Here’s what I predict, based on watching every political cycle since 20 children were killed at Sandy Hook. I expect the baseless stigmatization of mental illness to continue (only 1 percent of all gun homicides in the U.S. from 1999 through 2015 were committed by people with known mental illness). Then a lot of folks clinging to A+ grades from the NRA will gradually find technical or constitutional reasons why they can’t, sadly, support bans on bump stocks or policies that might keep the AR-15s out of the hands of kids. Indeed, NRA leader Wayne LaPierre has already made it clear that he’s opposing any action that might put the right to own semi-automatic weapons at risk, including bans on bump stocks. In a few days, then, the GOP will echo LaPierre, raising objections about the need for “long guns” (a nicely blurred category) for hunting, personal defense, and protecting the Second Amendment.

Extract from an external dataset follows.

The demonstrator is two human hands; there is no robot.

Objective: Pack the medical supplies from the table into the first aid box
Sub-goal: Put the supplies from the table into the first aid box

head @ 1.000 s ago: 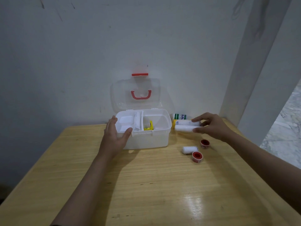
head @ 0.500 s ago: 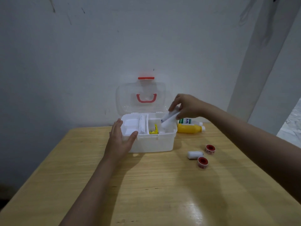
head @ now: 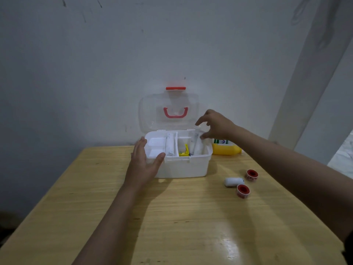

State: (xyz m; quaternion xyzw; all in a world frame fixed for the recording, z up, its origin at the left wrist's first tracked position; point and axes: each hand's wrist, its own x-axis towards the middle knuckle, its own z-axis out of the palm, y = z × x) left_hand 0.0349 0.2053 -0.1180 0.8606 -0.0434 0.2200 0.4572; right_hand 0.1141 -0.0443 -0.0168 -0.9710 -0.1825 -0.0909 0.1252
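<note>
A plain room, probably in a home: a scuffed, bare wall behind a varnished wooden table pushed against it, a white door frame at right, and pale marbled floor beyond it. The light is dim.

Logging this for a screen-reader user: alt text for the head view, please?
A person's left hand steadies an open white first aid box on a wooden table while the right hand hovers open over it; a yellow bottle, white roll and two red-capped tape rolls remain outside.
</note>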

Speaking of hunting and personal defense, I’m all for them. I understand why people want to keep a firearm or two in their home for defense, although actual home-defense incidents using firearms are rare (as opposed to gun theft, which is common). If you want a handgun, go for it, just know that I’m not going to let my kids come over to your house to play unless I can be sure that the pistols are locked up properly. As for hunting, I’m skeptical that you need a semi-automatic AR-15 to kill a deer, but even in my utopian visions of a significantly disarmed America, I support the right for people to keep hunting rifles around. (The simple reason I don’t hunt is that I like to fish, and I’ve only so much free time.)

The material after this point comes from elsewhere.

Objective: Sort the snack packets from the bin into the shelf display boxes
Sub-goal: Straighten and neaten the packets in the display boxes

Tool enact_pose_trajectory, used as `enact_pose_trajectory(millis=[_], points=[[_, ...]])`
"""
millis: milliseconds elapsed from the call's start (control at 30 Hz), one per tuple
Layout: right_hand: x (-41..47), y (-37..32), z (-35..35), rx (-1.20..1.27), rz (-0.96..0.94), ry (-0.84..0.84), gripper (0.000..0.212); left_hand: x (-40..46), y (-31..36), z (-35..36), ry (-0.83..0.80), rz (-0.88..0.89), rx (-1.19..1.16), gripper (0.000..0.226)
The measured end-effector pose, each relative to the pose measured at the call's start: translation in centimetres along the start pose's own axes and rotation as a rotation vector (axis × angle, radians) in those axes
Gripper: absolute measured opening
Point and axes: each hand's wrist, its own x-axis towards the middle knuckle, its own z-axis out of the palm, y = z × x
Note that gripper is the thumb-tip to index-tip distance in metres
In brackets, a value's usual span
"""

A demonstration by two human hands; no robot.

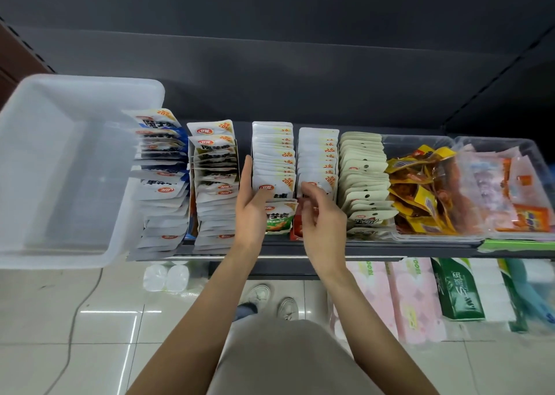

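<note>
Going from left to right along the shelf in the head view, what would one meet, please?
White bin → blue-and-white packet row → second white packet row → left hand → right hand → beige packet row → clear tub of yellow packets → clear tub of pink packets.

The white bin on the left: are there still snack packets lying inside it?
No, the white bin shows only its bare translucent floor and walls, with no packets inside.

Dark grey shelf back panel (pixel 300 49); glossy pale floor tiles (pixel 90 349).
</note>
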Motion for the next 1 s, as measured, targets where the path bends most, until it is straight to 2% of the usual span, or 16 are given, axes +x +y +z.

When I say “repeal the Second Amendment,” I am not saying that we should criminalize all private ownership of firearms. The burden of such mass criminalization would mostly fall on non-white and poor people anyway. But we must dethrone firearms as a specially protected class of objects in our most important political documents. They should be treated like all other tools: assessed, regulated, studied, insured, and subject to legal remedy when we need to hold both owners and manufacturers responsible for their use. In fact, these moves to keep better track of firearms and hold appropriate parties liable ought to be a nice incremental consensus position. It isn’t, thanks to the Second Amendment.

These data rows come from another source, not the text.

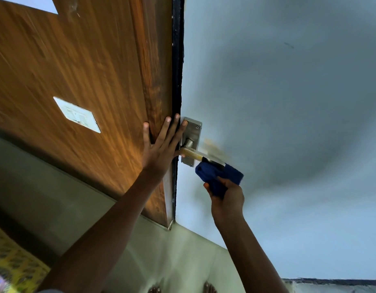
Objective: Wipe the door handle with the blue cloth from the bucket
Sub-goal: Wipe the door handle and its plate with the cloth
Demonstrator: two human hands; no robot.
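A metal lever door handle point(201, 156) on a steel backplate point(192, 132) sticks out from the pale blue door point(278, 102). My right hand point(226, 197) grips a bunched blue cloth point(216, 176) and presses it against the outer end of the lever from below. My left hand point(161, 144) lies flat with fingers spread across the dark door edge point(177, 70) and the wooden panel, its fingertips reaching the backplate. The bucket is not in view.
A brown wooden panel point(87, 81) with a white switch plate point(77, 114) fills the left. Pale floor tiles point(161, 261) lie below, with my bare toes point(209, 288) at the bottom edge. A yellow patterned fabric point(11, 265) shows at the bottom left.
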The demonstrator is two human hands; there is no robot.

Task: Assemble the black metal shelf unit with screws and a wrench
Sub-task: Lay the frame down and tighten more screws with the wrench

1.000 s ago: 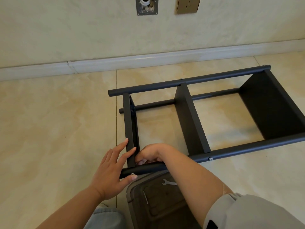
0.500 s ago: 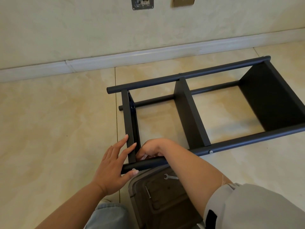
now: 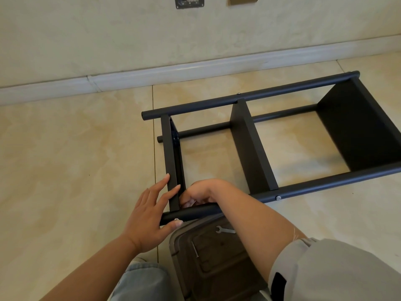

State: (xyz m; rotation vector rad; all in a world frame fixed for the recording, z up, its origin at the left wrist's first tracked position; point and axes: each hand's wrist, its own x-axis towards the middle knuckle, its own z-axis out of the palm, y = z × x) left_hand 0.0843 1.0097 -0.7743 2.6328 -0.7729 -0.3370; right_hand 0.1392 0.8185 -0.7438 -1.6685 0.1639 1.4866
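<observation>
The black metal shelf unit (image 3: 253,148) lies on its side on the tiled floor, with three panels between round tubes. My left hand (image 3: 149,216) rests with straight fingers on the leftmost panel, and its thumb lies under the near tube by a silver screw (image 3: 176,219). My right hand (image 3: 201,193) reaches inside the frame at that same corner, its fingers curled behind the near tube; what they hold is hidden. A small silver wrench (image 3: 225,230) lies on the lid of a brown box. Another screw head (image 3: 278,198) shows on the near tube below the middle panel.
The brown plastic box (image 3: 208,257) stands right in front of my knees, partly under the near tube. A white skirting board (image 3: 195,68) and the wall run along the back. Beige tiled floor (image 3: 71,170) spreads to the left of the frame.
Both hands have stayed at the near left corner of the frame. The view has tilted slightly, so the shelf unit sits a little higher in the picture.
</observation>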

Finally, supporting the Second Amendment weakens other amendments. For example, students around the country seeking to protest the gun violence in Parkland were threatened by their schools with especially strict suspensions, a violation (I would argue) of their First Amendment rights. When right-wing protesters show up to events bearing rifles, they are using the threat of violence enabled by the Second Amendment to chill the free speech of others. The calls to lock up people with mental illness, absent appropriate due process, violates Fourth Amendment protections against unreasonable search and seizure. Taking extreme positions on one set of rights often results in trading away others.
We do not need a well-regulated militia (or any militia) to have a free society. What we need is fewer guns. Sure, in this specific political context, constitutional change is not a practical solution. Practical solutions, however, have failed again and again, thanks to the NRA and the Republican Party. Let’s abandon practicality. We cannot arm our way to a safer society, so we’re going to have find a way to change the political context.